Changes abound for Wayne Taylor Racing at the start of the Rolex Series season. Jordan Taylor replaces his elder brother Ricky as a full season driver for the Daytona Prototype squad while Velocity Worldwide give the squad a new sponsor and new – black and orange – livery to match.

One of the few constants, besides Wayne Taylor at the head of the team, is Max Angelelli. The Italian won the 2005 Rolex 24 and has an enviable record in qualifying for the Rolex 24, having put the team on the front row for the last three races, including a pole position for the 2010 event.

However, in testing earlier this month at Daytona International Speedway the team struggled to find the pure pace in their Chevrolet Corvette DP to challenge at the top of the timesheets, but as the team prepares for the first on track action of the Rolex 24 weekend Angelelli is relaxed about apparent issue.

“Everybody has gotten used to seeing us at or near the top of the timesheet each year, but that was not the case this year,” he said. “I’m pretty confident that, as everybody knows, a fast lap time is not what it’s all about for such a long race as the Rolex 24. But we have to admit that it was a concern to see six Ford- or BMW-powered Rileys with the six fastest laps.”

“Our team was actually experimenting with many items on our car that were specific to the 24-hour race distance and not all of them worked. So you have to take all of that into consideration when you look at our lap times over the course of the test. For the sake of our team, our sponsors and our fans, I certainly hope we can reverse the results that we all saw at the test.”

Jordan Taylor and Indycar champion Ryan HunterReay, who completes the team for the race, will be making their six and seventh consecutive Rolex 24 starts respectively.

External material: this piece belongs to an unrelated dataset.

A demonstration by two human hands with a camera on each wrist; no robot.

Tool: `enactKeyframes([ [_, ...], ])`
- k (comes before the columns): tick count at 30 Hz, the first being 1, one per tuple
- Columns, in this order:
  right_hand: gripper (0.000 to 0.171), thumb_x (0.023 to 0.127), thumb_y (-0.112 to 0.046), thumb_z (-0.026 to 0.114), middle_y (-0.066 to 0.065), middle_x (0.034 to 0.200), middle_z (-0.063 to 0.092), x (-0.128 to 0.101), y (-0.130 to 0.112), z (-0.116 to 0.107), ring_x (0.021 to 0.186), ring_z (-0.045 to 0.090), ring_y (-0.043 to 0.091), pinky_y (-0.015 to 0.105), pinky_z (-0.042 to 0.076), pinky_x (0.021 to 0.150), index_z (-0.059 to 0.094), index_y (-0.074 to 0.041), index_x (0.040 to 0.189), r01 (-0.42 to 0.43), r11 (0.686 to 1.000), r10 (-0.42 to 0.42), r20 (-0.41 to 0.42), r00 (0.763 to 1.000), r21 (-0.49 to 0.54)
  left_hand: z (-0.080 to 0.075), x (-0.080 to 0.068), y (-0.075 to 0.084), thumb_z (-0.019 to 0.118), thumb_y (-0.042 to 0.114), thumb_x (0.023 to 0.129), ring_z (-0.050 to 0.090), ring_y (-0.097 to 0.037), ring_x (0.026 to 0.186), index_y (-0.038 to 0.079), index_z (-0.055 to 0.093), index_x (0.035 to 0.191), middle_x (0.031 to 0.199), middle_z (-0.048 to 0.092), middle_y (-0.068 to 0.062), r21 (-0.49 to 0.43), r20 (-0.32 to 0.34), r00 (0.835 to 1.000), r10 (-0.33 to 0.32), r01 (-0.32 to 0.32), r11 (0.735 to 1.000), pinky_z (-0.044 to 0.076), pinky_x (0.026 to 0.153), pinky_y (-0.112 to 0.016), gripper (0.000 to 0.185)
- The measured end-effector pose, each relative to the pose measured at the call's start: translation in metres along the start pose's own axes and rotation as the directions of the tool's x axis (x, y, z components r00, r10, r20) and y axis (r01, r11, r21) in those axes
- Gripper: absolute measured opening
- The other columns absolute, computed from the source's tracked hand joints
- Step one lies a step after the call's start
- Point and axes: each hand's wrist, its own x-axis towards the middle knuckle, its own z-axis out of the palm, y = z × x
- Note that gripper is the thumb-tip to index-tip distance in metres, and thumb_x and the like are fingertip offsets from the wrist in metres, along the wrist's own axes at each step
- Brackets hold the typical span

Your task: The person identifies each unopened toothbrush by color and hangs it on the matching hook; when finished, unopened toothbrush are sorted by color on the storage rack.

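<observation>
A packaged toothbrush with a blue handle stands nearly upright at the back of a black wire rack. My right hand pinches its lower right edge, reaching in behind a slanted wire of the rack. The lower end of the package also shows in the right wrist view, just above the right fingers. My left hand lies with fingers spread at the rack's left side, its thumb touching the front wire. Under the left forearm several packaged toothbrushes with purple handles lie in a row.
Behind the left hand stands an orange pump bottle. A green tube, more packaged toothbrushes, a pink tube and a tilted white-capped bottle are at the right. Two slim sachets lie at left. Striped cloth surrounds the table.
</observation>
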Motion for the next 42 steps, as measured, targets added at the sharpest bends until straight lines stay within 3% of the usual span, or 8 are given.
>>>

However, for both 2013 will be their first with Wayne Taylor Racing and for 21-year-old Jordan it will be his first in the premier class of the Rolex Series having served his apprenticeship in GT ranks.

“It will be cool to go for overall wins, which I haven’t been able to go for in my career, yet,” Jordan said of the change in class. “Going to a new team with my family, Max who is like a brother to me, it’s just a great experience every way you look at it. The biggest thing will be learning the downforce of the DP, the capabilities that go with that. I drove the Action Express Corvette DP at Watkins Glen, so that gave me an idea what it’s like. Going from GT to DP is more a matter of looking out the front of the car than having one eye in the mirror. I can keep my eyes out the front windshield just because I hopefully won’t have cars driving by me on the straights.”

“Really, it’s just a different type of racing,” Hunter-Reay addresses his own switch from the DW12 Indycar to the Daytona Prototype and endurance racing. “Just like you would adapt to any different type of car, whether it be a Corvette Daytona Prototype or an ALMS car, it just depends on what you’re driving. You drive within that.”

“Really, the mentality that changes is that you are in an endurance race. You have to take care of the car. You can’t hit curbs. You have to look after it to hand it off to the next guy. You can’t be too hard on the brakes and you have to be good on fuel to be there in the end as it actually becomes a sprint race in the last few hours. Rolex 24s the past few years have been like sprint races the entire time, but there is that bit of conservation in there.”